Transaction considerations

Consider your environment when deciding how often to update your text indexes from the underlying data in the database tables.

A large consideration for traditional database users is the concept of transaction boundaries and transaction processing. A classic example is a bank transaction where money is transferred from one account to another. The transfer is considered to be a single transaction; either the transfer occurs or it does not. The customer would not appreciate having the money removed from one account but not show up in the other account until some time later. Conversely, the bank would not want the money to show up in both accounts for some amount of time until the transaction was finally completed. The idea is that if a change is made, it is reflected immediately.

There are many examples in information management where delays are more acceptable and even expected. In a traditional data warehouse design, the contents of the data warehouse often lag the operational data by hours or more. This acceptance of delay is based on a combination of realistic expectations of a data warehouse and a desire for predictable, coherent data.

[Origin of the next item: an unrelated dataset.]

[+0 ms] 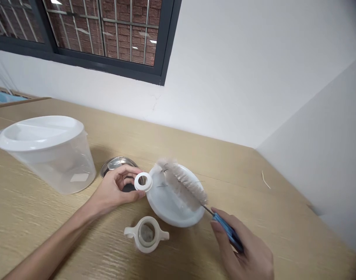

Unstructured text searches lie somewhere between these two boundaries. Practically speaking, indexing text documents is an intensive process to analyze and break down the underlying meaning of the words in the document. Text searches allow a search for ‘mice' to find documents with ‘mouse'. This search result happens due to the ability of the indexing technique to break down words into their underlying meanings. This analysis is done at the time when a document is indexed in order to make subsequent searches as fast as possible.

Users of a traditional database index expect the index to reflect the state of the data in the database table. This same expectation does not hold for a text index. The contents of the text index reflect the state of the table based on the time when the last update (SYSTS_UPDATE) was performed.

In a highly changing environment, it is unlikely that the text index would reflect the current state of the table at any given time. However, in a more predictable environment where the database table is updated less frequently or in batch mode, the text index updates can be timed to perform after the table update, accurately reflecting the state of the table.

It is important to have the appropriate expectation for a text index. Use the UPDATE FREQUENCY option on the text index SYSPROC.SYSTS_CREATE or SYSPROC.SYSTS_UPDATE, or explicitly call the SYSTS_UPDATE procedure to update the contents of the text index appropriately.

For more static environments such as bulk data loads, it makes sense to time the text index update to take place after the bulk load is completed. For more transaction-oriented environments, the UPDATE FREQUENCY value can be set to a short duration or the SYSTS_UPDATE procedure can be invoked frequently. It is normally true that the more frequent the update, the more workload is placed on the machine.